- [Goal of the exercise]:
Across all the records below, how many lines contain "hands"? Respond with only the number.

*** Dataset content Section Begins ***

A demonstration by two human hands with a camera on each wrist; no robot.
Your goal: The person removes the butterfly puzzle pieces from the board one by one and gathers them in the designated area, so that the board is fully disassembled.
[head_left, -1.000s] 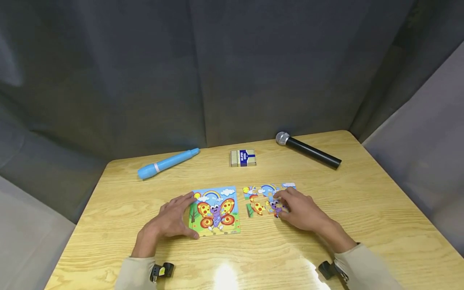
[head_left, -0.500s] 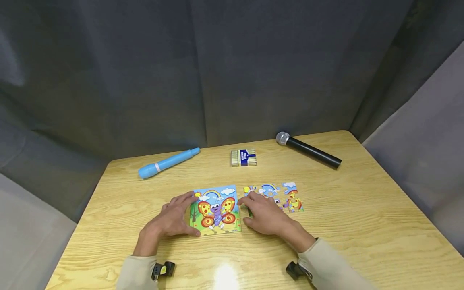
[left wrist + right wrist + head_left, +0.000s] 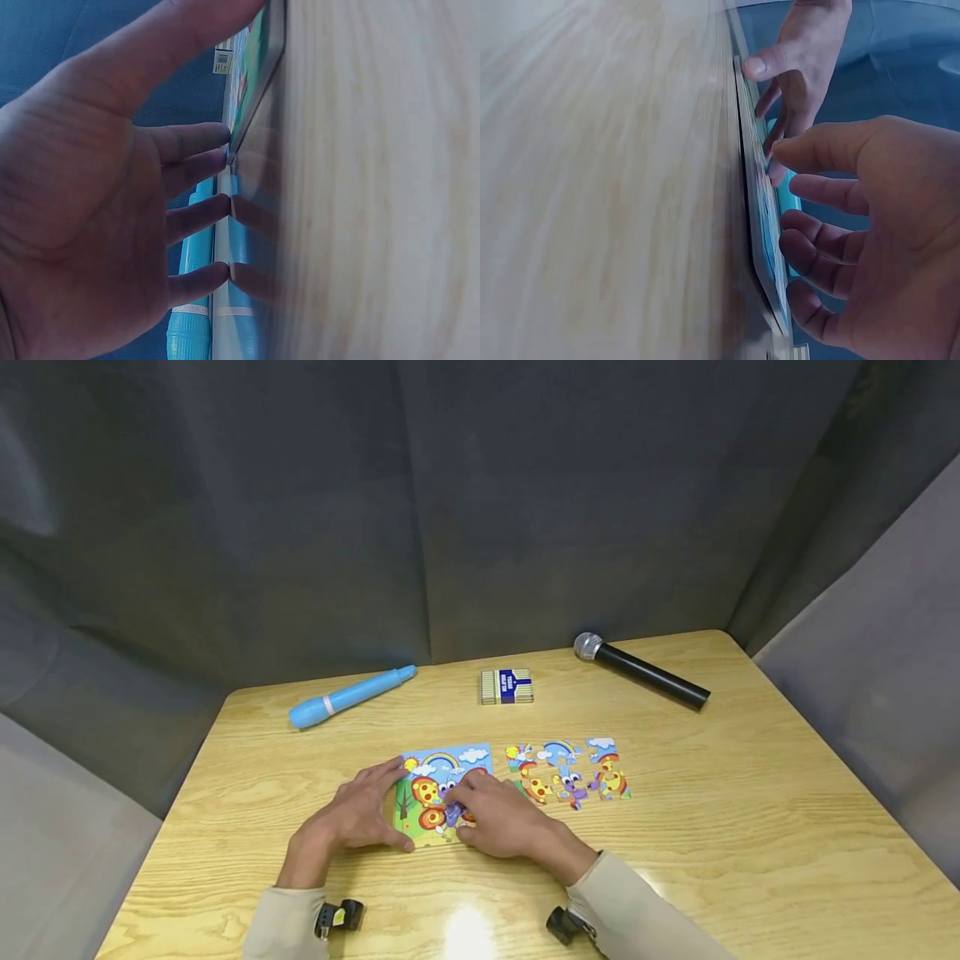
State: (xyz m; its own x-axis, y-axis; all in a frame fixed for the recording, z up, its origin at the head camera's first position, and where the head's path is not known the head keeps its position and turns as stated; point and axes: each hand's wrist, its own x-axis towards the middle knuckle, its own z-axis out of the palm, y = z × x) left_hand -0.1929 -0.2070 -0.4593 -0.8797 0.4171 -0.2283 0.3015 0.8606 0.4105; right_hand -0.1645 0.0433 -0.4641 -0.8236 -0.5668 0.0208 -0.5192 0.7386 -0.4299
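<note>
A butterfly jigsaw board point(image 3: 475, 756) lies flat on the wooden table. My left hand point(image 3: 362, 806) spans its left side, thumb at the near edge and straight fingertips at the far left corner. Over the board's right half is my right hand point(image 3: 498, 817), covering part of the picture. In the right wrist view its fingers point(image 3: 821, 236) are loosely bent, with the thumb tip close over the board; nothing shows between them. To the right lie several puzzle pieces, among them a rainbow piece point(image 3: 558, 752), a purple face piece point(image 3: 574, 787) and a yellow wing piece point(image 3: 613, 783).
A blue tube-shaped stick point(image 3: 352, 697) lies at the back left. Behind the board sits a small pack of thin sticks point(image 3: 507, 687) with a blue label. At the back right is a black microphone point(image 3: 648, 672). Dark curtains point(image 3: 480, 510) hang beyond the table point(image 3: 735, 810).
My right hand has moved left from the loose pieces onto the board, uncovering the face and wing pieces. My left hand has stayed at the board's left side.
</note>
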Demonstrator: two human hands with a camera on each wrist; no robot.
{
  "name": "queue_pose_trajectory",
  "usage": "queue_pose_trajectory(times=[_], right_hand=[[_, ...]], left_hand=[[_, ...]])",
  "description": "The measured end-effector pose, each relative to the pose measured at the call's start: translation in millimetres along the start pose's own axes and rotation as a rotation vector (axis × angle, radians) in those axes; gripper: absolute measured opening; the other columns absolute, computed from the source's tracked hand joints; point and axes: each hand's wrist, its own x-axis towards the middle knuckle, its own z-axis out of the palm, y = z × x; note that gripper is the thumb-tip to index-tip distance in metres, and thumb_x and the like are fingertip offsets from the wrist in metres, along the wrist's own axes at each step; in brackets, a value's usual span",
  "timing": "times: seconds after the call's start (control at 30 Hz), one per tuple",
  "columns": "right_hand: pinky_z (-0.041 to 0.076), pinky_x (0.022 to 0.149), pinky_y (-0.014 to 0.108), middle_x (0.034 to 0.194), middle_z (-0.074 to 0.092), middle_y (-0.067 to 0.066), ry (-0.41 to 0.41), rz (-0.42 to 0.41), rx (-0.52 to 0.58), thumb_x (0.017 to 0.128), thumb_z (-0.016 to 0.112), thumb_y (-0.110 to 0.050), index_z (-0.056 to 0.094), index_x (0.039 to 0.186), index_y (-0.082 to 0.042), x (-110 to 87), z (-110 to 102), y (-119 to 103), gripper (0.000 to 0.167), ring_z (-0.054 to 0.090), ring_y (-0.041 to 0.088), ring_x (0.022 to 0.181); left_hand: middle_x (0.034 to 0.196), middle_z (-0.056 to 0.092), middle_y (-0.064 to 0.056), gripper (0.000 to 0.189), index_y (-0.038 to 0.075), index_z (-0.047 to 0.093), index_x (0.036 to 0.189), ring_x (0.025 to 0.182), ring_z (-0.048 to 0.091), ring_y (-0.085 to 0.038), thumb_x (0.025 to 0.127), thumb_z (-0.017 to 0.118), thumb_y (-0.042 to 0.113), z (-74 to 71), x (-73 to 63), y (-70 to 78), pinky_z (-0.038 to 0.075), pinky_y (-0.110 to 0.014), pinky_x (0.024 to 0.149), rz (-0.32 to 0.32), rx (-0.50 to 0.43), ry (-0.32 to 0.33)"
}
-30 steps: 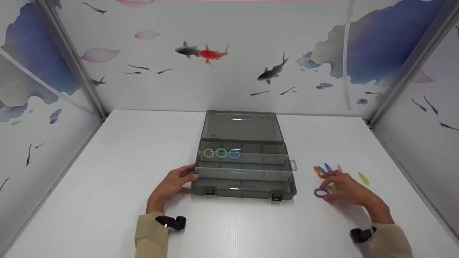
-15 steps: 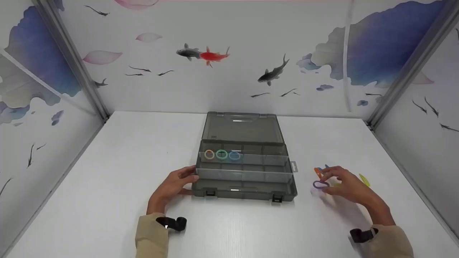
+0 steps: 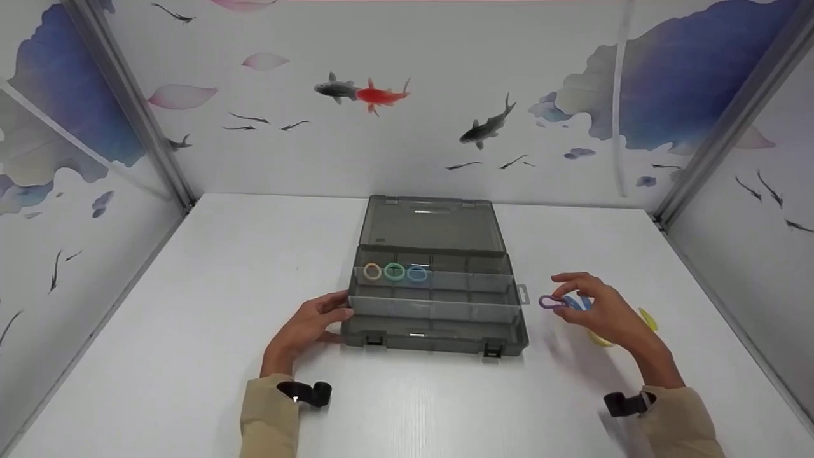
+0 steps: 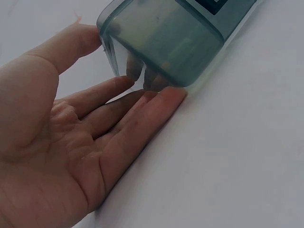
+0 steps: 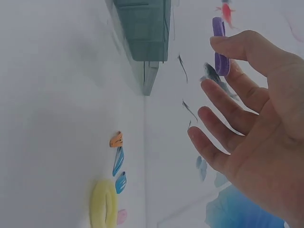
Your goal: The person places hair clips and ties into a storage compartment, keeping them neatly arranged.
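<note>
In the head view my right hand [image 3: 601,308] pinches a purple hair tie [image 3: 550,301] between thumb and forefinger, held above the table right of the box. The right wrist view shows this purple hair tie [image 5: 221,66] edge-on, the other fingers spread loosely. My left hand [image 3: 313,321] rests against the left side of a grey see-through compartment box [image 3: 432,343], which lies with its lid open. In the left wrist view the fairly straight fingers [image 4: 164,102] touch the box's side wall, the thumb at its rim. Orange, green [image 3: 394,271] and blue hair ties sit in the rear row.
Below the right hand lie a yellow hair tie [image 5: 103,204], an orange hair clip [image 5: 116,139], blue hair clips [image 5: 121,182] and a pink piece [image 5: 122,216]. A yellow-green clip [image 3: 648,319] lies farther right. Printed walls border the white table [image 3: 267,254] at the back and sides.
My right hand has lifted the purple hair tie from the table and carried it up and leftward, closer to the box. My left hand keeps its place at the box.
</note>
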Motion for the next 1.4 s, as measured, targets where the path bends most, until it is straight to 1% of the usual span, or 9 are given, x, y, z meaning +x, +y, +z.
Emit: queue_pose_trajectory(times=[0.13, 0.3, 0.53, 0.73, 0.93, 1.1, 1.3, 1.4], right_hand=[[0.043, 0.107, 0.064, 0.139, 0.058, 0.016, 0.003, -0.028, 0.018, 0.089, 0.074, -0.009, 0.071, 0.102, -0.012, 11.2, 2, -10, 0.014, 0.053, 0.039, 0.127], [0.041, 0.108, 0.063, 0.139, 0.059, 0.014, -0.011, -0.047, 0.026, 0.088, 0.075, -0.01, 0.071, 0.103, -0.011, 30.7, 2, -24, 0.015, 0.048, 0.038, 0.134], [0.035, 0.113, 0.066, 0.14, 0.058, 0.014, -0.036, -0.065, 0.022, 0.089, 0.074, -0.01, 0.073, 0.104, -0.01, 56.1, 9, -43, 0.016, 0.043, 0.04, 0.139], [0.038, 0.111, 0.063, 0.138, 0.06, 0.015, -0.061, -0.109, 0.016, 0.088, 0.075, -0.009, 0.073, 0.104, -0.008, 75.8, 17, -59, 0.017, 0.045, 0.04, 0.136], [0.039, 0.111, 0.061, 0.137, 0.061, 0.017, -0.079, -0.103, 0.029, 0.089, 0.074, -0.009, 0.072, 0.105, -0.006, 93.1, 28, -70, 0.017, 0.049, 0.039, 0.133], [0.039, 0.112, 0.061, 0.139, 0.06, 0.017, -0.119, -0.066, 0.049, 0.09, 0.073, -0.013, 0.073, 0.106, -0.006, 109.0, 38, -77, 0.017, 0.046, 0.041, 0.138], [0.041, 0.112, 0.058, 0.142, 0.059, 0.017, -0.166, -0.013, 0.015, 0.091, 0.071, -0.015, 0.073, 0.11, -0.004, 126.4, 49, -83, 0.021, 0.044, 0.04, 0.141], [0.043, 0.11, 0.056, 0.142, 0.059, 0.018, -0.18, -0.01, -0.005, 0.091, 0.07, -0.013, 0.073, 0.11, -0.002, 134.3, 55, -85, 0.022, 0.045, 0.04, 0.141]], left_hand=[[0.158, 0.041, -0.018, 0.066, 0.009, 0.043, 0.152, 0.138, 0.049, -0.036, 0.095, 0.069, 0.03, -0.2, 0.9, 0.6, 0.059, -0.044, 0.093, -0.007, -0.009, 0.002], [0.158, 0.041, -0.017, 0.065, 0.009, 0.043, 0.152, 0.139, 0.048, -0.036, 0.095, 0.068, 0.028, -0.1, 1.1, 1.6, 0.059, -0.042, 0.09, -0.013, -0.025, 0.014], [0.158, 0.039, -0.019, 0.065, 0.007, 0.042, 0.152, 0.14, 0.047, -0.038, 0.096, 0.067, 0.028, -0.1, 0.2, 0.9, 0.059, -0.043, 0.091, -0.006, -0.014, 0.003], [0.157, 0.041, -0.02, 0.065, 0.007, 0.042, 0.152, 0.14, 0.047, -0.038, 0.096, 0.067, 0.027, 0.0, 0.6, 0.4, 0.059, -0.044, 0.092, 0.002, -0.024, -0.005], [0.155, 0.043, -0.021, 0.065, 0.007, 0.042, 0.152, 0.139, 0.048, -0.038, 0.096, 0.067, 0.027, 0.4, 1.5, 0.7, 0.059, -0.044, 0.091, 0.006, -0.027, -0.009], [0.155, 0.044, -0.021, 0.065, 0.007, 0.043, 0.152, 0.139, 0.048, -0.038, 0.096, 0.067, 0.027, 0.2, 0.5, 1.8, 0.059, -0.044, 0.092, -0.001, -0.031, 0.001], [0.159, 0.038, -0.019, 0.064, 0.006, 0.042, 0.152, 0.14, 0.046, -0.039, 0.096, 0.067, 0.027, 1.2, 1.0, 1.2, 0.059, -0.044, 0.091, 0.002, -0.024, 0.009], [0.159, 0.039, -0.019, 0.064, 0.007, 0.043, 0.152, 0.14, 0.047, -0.039, 0.096, 0.067, 0.028, 2.0, 1.6, 1.5, 0.059, -0.044, 0.091, 0.002, -0.02, 0.012]])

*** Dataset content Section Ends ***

- [Answer section]:
2